Avec un point de départ politiquement intéressant, et en extrapolant à partir du calvaire réel des migrants traversant les mers au péril de leur vie, Nowhere s’avère un simple « survival movie » efficace mais somme toute bien limité.
Dans Nowhere, l’économie mondiale s’est effondrée – sous l’effet de la crise climatique ? – et dans de nombreux pays, comme l’Espagne, ce sont des gouvernements autoritaires qui sont au pouvoir, et gèrent l’absence de ressources par des méthodes extrêmes, comme empêcher la croissance de la population par tous les moyens possibles, y compris l’incarcération des femmes enceintes et des enfants. Mia – enceinte – et Nico fuient leur pays en confiant leurs sorts à des passeurs qui leur ont promis de les emmener en Irlande, seul pays européen encore démocratique… Mais une série d’événements tragiques va séparer le couple et obliger Mia à affronter seule la traversée de l’océan, à bord d’un container !
Nowhere démarre comme une fable politique, rappelant aux plus égoïstes parmi nous, toujours prêts à rejeter les migrants qui tentent de survivre en quittant leur pays et traversent les mers au péril de leurs vies, que chacun d’entre nous pourrait bien, et plus rapidement que nous le pensons, se trouver dans la même situation : c’est là un point de départ passionnant… même si l’on réalise que les horreurs de la dictature sont traitées de manière tellement exagérées qu’elles en deviennent très peu crédible (finalement, la série espagnole l’Autre Côté était plus vraisemblable sur un thème similaire). Mais ce n’est qu’on point de départ, et le scénario va rapidement se focaliser sur les épreuves terribles que va affronter Mia, prête à accoucher, perdue en mer… abandonnant donc toute velléité de poursuivre dans une parabole sur l’état actuel de notre société.
Relever le défi d’un film avec un seul personnage, qui plus est, enfermé une grande partie du temps dans un espace clos, est évidemment honorable en soi, et Nowhere est loin de démériter : d’abord – et surtout – parce qu’Anna Castillo (récemment vue et appréciée dans les Tournesols Sauvages) nous livre ici un travail d’interprétation superbe, jusqu’à ces scènes dramatiques, mémorables, où l’émotion culmine par la seule grâce de son jeu ; ensuite parce qu’Albert Pintó, dont le nom était associé récemment à des divertissements flashy et superficiels comme Sky Rojo et la Casa de Papel, s’avère plutôt efficace – et pas trop démonstratif – dans sa mise en scène. Il reste que le film fait un bon quart d’heure de trop, et que certains passages du calvaire de Mia auraient gagné à être raccourcis pour que la tension ne retombe pas.

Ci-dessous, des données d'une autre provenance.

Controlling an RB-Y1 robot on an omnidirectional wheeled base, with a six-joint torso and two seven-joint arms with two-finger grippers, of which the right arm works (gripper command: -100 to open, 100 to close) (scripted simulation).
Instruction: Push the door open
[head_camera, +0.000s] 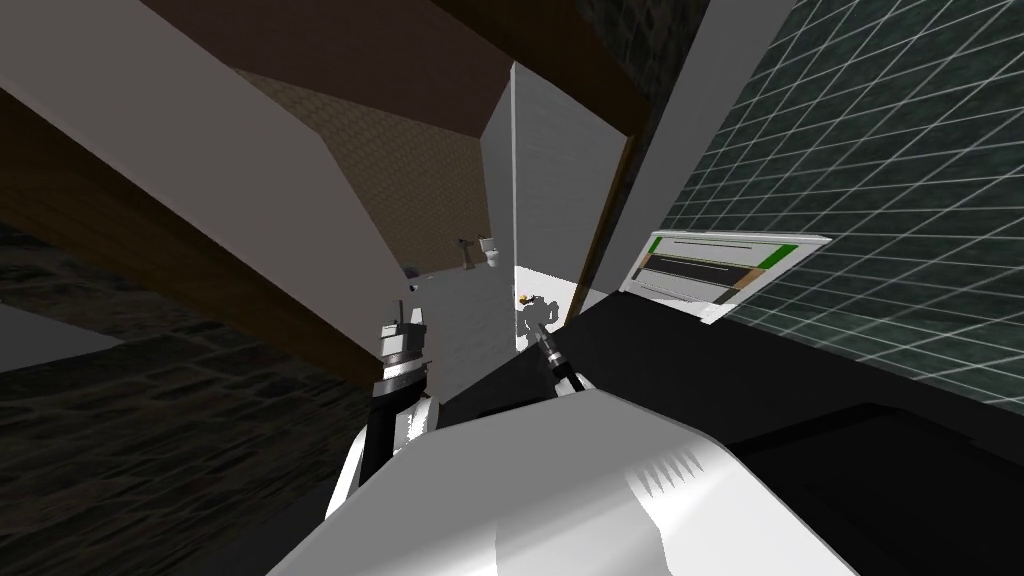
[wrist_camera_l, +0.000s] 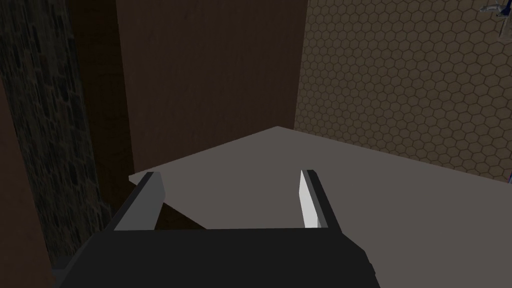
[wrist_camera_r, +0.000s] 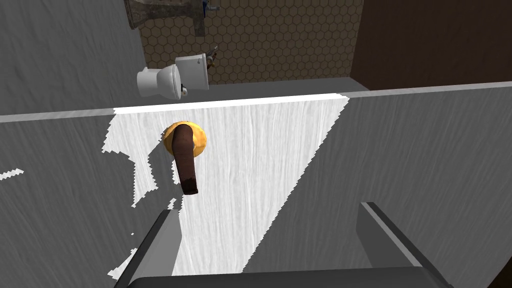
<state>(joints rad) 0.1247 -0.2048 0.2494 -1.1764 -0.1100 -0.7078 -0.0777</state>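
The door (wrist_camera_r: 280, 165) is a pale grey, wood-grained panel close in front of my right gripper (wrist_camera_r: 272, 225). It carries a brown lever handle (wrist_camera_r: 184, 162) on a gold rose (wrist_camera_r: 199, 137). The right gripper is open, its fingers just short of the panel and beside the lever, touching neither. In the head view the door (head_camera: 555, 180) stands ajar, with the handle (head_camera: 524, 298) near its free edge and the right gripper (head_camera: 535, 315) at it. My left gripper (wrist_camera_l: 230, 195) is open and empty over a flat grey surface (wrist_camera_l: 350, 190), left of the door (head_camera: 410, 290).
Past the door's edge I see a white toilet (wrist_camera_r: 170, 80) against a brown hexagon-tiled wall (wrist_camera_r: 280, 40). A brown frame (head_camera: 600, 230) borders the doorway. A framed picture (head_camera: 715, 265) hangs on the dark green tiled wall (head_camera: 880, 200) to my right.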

Mais finalement, le principal problème de Nowhere, au delà d’une conclusion fort peu vraisemblable, est bien la superficialité de son propos : le principe même du « survival movie » réussi est le changement que les épreuves apportent à celui / celle qui fera tout pour survivre, voire même, pour les plus réussis, des questions existentielles que l’affrontement entre l’homme et la nature toute-puissante soulève. Or, rien de tout cela ici, Nowhere stagne désespérément au niveau le plus trivial possible, tout en annihilant l’impact des moments les plus désespérés en y injectant inconsidérément du « spectacle » , de la « magie cinématographique » (on pense à la scène excessivement maladroite de la baleine…).
Bref, nos espoirs sont largement déçus, et le film de fiction sur les épreuves des migrants traversant les mers au péril de leur vie reste à faire.